### Exercise brief
Please output exactly the lines below, starting at the line that has "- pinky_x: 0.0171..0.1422" and ending at the line that has "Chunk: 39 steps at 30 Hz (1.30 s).", both included; leave out all pictures and include nothing else.

=-=-=-=-=

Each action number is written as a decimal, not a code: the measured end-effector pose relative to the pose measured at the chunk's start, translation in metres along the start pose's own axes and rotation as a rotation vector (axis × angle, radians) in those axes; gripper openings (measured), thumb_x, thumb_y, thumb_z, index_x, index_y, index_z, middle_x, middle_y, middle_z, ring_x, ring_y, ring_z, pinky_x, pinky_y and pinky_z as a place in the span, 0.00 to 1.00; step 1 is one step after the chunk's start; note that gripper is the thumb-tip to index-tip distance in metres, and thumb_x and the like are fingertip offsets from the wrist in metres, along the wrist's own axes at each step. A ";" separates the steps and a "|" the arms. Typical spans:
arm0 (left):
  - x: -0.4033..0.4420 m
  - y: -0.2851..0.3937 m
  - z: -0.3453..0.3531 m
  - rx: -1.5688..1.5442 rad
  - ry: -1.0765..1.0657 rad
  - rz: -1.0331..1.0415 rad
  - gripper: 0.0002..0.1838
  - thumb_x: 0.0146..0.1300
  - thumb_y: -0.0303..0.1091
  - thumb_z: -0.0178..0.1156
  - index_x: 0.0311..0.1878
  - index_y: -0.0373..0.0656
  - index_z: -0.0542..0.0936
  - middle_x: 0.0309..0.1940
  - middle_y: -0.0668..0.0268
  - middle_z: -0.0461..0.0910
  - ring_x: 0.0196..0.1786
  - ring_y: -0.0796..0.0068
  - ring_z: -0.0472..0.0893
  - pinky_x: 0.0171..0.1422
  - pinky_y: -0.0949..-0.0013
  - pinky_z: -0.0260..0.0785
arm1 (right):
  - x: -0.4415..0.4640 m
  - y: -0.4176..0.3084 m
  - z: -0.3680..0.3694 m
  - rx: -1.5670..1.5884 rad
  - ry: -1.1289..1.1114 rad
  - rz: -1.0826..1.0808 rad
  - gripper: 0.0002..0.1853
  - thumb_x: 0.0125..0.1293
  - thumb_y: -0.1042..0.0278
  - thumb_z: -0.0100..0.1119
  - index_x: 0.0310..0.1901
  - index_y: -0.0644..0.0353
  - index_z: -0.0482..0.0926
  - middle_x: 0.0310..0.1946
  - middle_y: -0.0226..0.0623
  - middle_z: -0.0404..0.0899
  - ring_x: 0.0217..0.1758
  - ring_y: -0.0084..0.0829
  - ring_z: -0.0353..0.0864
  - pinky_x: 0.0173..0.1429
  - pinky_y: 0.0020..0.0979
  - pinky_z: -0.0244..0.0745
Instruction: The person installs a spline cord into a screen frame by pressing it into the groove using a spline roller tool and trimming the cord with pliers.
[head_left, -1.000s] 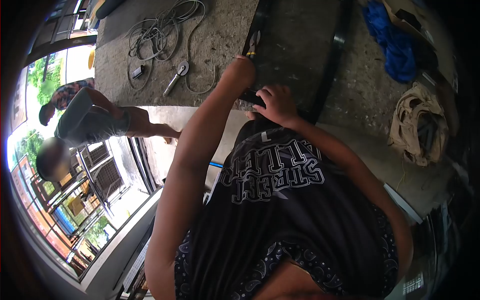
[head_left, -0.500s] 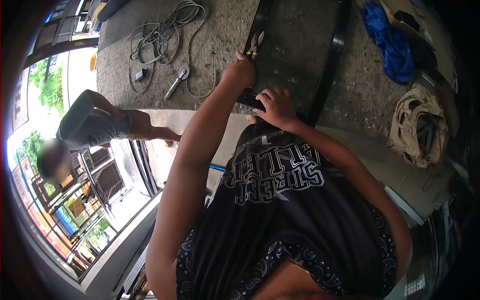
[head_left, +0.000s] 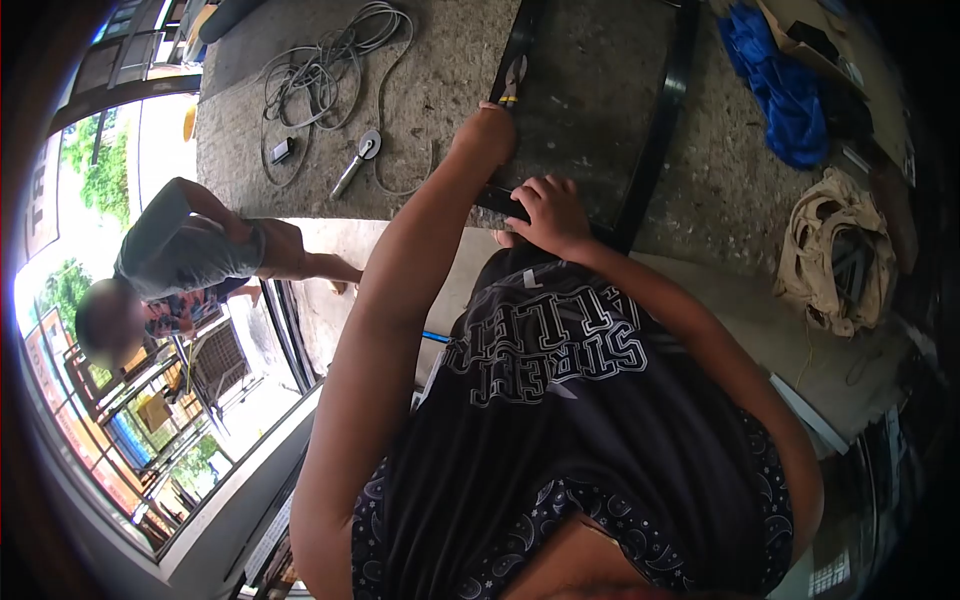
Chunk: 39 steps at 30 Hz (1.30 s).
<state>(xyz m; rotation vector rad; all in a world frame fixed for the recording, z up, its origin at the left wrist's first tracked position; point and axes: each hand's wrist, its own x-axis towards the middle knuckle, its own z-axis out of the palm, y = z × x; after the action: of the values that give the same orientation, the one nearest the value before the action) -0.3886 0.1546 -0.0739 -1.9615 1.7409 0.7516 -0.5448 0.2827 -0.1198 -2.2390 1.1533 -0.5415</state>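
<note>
My left hand is wrapped around the handles of a pair of pliers with yellow-banded grips. Their metal jaws point away from me along the left bar of a black frame. The palm hides most of the handles, and I cannot tell whether the jaws bite on anything. Closer to my body, my right hand grips the frame's near bar, fingers bent over it and thumb on the left. Dark mesh or sheet fills the space between the bars.
Left of the frame lie loops of grey cord, a small wheeled roller tool and a small dark block. Blue cloth and a beige bag are to the right. A person stands beyond the table's left end.
My left hand has turned and shifted slightly to the right, tilting the pliers with it. My right hand stays on the bar. Patterned clothing now shows beside the person at left.
</note>
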 end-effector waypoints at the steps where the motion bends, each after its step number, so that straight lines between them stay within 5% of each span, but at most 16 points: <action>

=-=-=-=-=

### Exercise answer
  - pinky_x: 0.0171..0.1422
  - pinky_y: -0.0949..-0.0013
  - pinky_z: -0.0260..0.0785
arm1 (right):
  - x: -0.4415..0.4640 m
  - y: -0.4176..0.3084 m
  - z: -0.3680..0.3694 m
  - rx: -1.5670..1.5884 rad
  - ry: -1.1289..1.1114 rad
  - rz: -1.0826..1.0808 rad
  - gripper: 0.0002..0.1853
  - thumb_x: 0.0125..0.1293
  - thumb_y: -0.1042..0.0278
  - thumb_z: -0.0100..0.1119
  - index_x: 0.0310..0.1901
  - index_y: -0.0644..0.0353
  - index_z: -0.0482..0.0926
  - middle_x: 0.0310..0.1946
  - middle_y: -0.0226..0.0623
  - middle_z: -0.0404..0.0899
  - ring_x: 0.0217..0.1758
  - ring_y: -0.0084..0.0829
  - ring_z: -0.0353..0.0864
  - pinky_x: 0.0173..0.1429
  - pinky_y: 0.0020..0.0979
  - pinky_z: -0.0244..0.0745
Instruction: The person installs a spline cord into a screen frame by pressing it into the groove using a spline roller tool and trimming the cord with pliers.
[head_left, -1.000s] 
[head_left, -0.500s] 
[head_left, +0.000s] 
Chunk: 39 steps at 30 Hz (1.30 s).

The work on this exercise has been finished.